O governador de Goiás e agora pré-candidato à Presidência pelo PSD, Ronaldo Caiado, disse que o principal desafio das eleições presidenciais não será derrotar o PT, mas impedir que o partido volte ao poder. Segundo ele, isso depende de uma gestão eficiente, com foco em segurança pública e desenvolvimento econômico.
“É importante que todos entendam que o desafio não é ganhar a eleição do PT apenas. Isso é fácil, sem dúvida alguma, no 2º turno ele estará batido. O difícil é governar para que o PT não seja mais opção no país”, declarou.
Para Caiado, a polarização política tem servido para evitar o debate sobre temas relevantes e travar o crescimento do Brasil.
O pré-candidato criticou o que chamou de fragilidade do Estado no enfrentamento ao crime organizado. Disse que não há pleno Estado Democrático de Direito em um cenário em que o narcotráfico exerce influência sobre parte do território nacional. “Não existe Estado forte onde o crime domina áreas e impõe suas regras”, afirmou.

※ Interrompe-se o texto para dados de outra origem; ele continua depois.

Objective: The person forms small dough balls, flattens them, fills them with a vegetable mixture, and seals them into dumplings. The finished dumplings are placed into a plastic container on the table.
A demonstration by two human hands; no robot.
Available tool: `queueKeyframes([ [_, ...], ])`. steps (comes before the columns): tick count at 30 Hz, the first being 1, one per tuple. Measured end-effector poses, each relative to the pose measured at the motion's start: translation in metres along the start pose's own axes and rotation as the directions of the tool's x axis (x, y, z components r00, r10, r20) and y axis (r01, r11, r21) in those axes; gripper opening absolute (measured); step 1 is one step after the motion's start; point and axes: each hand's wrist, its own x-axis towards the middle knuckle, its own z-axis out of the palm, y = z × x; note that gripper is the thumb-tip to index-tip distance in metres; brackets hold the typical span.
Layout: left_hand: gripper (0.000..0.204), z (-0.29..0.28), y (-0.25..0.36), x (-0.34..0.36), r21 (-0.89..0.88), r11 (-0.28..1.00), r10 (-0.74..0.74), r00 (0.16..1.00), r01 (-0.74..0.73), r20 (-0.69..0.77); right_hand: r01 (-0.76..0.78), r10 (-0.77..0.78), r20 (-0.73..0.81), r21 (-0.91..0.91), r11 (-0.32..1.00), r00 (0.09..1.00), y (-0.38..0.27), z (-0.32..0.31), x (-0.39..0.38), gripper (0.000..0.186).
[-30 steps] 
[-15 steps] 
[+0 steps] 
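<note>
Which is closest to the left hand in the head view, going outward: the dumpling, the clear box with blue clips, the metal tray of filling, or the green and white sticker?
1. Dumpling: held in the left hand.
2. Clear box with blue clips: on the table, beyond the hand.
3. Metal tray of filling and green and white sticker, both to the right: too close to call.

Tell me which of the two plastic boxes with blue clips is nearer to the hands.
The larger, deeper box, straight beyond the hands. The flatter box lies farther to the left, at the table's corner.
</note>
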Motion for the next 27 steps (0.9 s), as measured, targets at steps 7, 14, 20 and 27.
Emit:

Ao falar sobre sua gestão em Goiás, o governador disse ter priorizado o combate à criminalidade por meio da integração das forças de segurança e do uso de inteligência policial. Segundo ele, o Estado não registra assaltos a banco há anos e conseguiu reduzir crimes como roubos a carros-fortes e ações do chamado “novo cangaço”.
Na área econômica, o governador criticou o alto custo de produção no governo do presidente Luiz Inácio Lula da Silva (PT) e disse que juros elevados dificultam o crescimento e desestimulam investimentos. Defendeu maior incentivo à inovação e à tecnologia, citando iniciativas em Goiás nas áreas de inteligência artificial, energia e exploração de terras raras.
O pré-candidato afirmou ainda que o Brasil perdeu espaço em setores estratégicos, como indústria e energia, e alertou para o risco de atraso na corrida tecnológica global. “O desafio é preparar o país para competir em áreas como inteligência artificial e novas fontes de energia”, disse.
Caiado também fez referência à sua experiência política e administrativa, afirmando que governar exige preparo e não pode ser tratado como aprendizado no cargo. “Não se governa no improviso. É preciso ter trajetória e capacidade de enfrentar os problemas reais do país”, declarou.